Self‑Describing by Design
SuperCSV files are fully self‑describing. A file contains everything needed to read, validate, and interpret its data — without external schemas, configuration files, or type‑inference logic.
This is intentional.
Most real‑world data formats rely on hidden context:
- CSV requires external knowledge of types
- JSON requires external knowledge of structure
- Message formats often require separate schema files
- Pipelines rely on ad‑hoc mapping code to make sense of values
SuperCSV avoids all of this. The structure and types are explicit. The rules are obvious. A SuperCSV file stands on its own.

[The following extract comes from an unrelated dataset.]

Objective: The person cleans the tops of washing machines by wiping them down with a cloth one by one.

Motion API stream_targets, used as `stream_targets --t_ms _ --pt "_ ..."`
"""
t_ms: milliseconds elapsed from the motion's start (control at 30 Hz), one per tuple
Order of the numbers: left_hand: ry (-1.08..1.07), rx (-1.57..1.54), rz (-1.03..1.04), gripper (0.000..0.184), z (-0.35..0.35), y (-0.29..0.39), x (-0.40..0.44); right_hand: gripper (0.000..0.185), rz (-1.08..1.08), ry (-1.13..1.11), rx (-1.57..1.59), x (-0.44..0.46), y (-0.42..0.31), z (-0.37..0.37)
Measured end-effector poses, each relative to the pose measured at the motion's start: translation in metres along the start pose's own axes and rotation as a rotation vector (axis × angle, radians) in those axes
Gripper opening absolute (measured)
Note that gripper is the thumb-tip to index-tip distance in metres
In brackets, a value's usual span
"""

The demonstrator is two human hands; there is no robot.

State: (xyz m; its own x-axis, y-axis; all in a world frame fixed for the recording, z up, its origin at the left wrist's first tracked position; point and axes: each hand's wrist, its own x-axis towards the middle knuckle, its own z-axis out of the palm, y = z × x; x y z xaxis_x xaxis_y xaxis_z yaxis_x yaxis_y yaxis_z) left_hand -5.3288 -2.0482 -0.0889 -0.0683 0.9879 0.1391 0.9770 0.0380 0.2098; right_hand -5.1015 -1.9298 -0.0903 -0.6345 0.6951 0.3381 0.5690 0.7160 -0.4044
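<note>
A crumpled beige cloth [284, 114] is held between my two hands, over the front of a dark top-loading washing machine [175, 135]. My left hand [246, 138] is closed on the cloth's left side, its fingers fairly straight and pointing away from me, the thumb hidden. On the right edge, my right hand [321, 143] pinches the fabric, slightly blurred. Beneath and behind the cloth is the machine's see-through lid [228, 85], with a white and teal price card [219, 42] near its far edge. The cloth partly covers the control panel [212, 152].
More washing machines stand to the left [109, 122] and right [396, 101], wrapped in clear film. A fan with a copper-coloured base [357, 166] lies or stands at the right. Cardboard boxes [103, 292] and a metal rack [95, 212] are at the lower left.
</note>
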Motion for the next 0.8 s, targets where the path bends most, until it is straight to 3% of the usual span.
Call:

This makes the format easy to share, easy to store, easy to version, and easy to reason about — without the fragile ecosystem of sidecar files and implicit assumptions that surround other formats.
Why SuperCSV Exists
SuperCSV began from a simple frustration: there was no good, simple data format for everyday work.
CSV seems like it should work. It's compact and familiar, but it was never designed as a standard. Every tool interprets it differently, and it has no types. Everything is a string, and every consumer must guess what the data was meant to be.
JSON became the default alternative, but it's heavy, noisy, and often ten times larger than the actual content. It's designed for APIs, not for people, and not for tabular data. And JSON also has no meaningful types — just a handful of primitives and a lot of guesswork.
Behind all of this is a deeper issue: real systems spend an enormous amount of time doing data IO, field mapping, and message translation. Every time data moves between systems, custom code is needed to interpret strings, infer types, normalise values, and reconcile mismatched schemas. It's repetitive, error‑prone, and unnecessary.
SuperCSV exists because none of the common formats solve these problems. There isn't a modern, typed, human‑friendly format that stays compact like CSV and structured like JSON — without inheriting their flaws.
SuperCSV solves these problems. It's a self‑describing, typed, readable data format with a clear language. Just data that describes itself.
SuperCSV exists because people deserve a simple data format that doesn't fight them.
Design Philosophy
SuperCSV is built on a small set of principles shaped by real experience with data IO, field mapping, and message translation. The format is designed to stay simple, predictable, and pleasant to work with — both for people and for tools.
Clarity and simplicity
The grammar is small and explicit. Rules are written to be understood at a glance, not discovered through edge cases.
What you see is what you get
There's no ambiguity. Every value has one meaning, and every tool will read it the same way.
Compact, human‑friendly structure
Data first, syntax second. Data with just enough structure to make it unambiguous.
Typed data
Data should not require interpretation. SuperCSV defines clear, predictable types so we don't need custom mapping code or guessing.
Minimal syntax
Nothing unnecessary. Every rule exists to remove ambiguity, and every character serves a purpose.
Planned roadmap
The format will evolve in a deliberate manner. Versions are planned, spec changes will be documented, and backward compatibility will make this a stable long term format.
Readable and parseable
SuperCSV is designed to be read by humans and parsed by machines equally well. No trade‑off required.
Streamable
Read, write, validate, and send in constant memory.
I hope you enjoy using this — a format so simple it feels obvious, yet so powerful it feels uncanny — as much as I've enjoyed turning an idea into a new data format.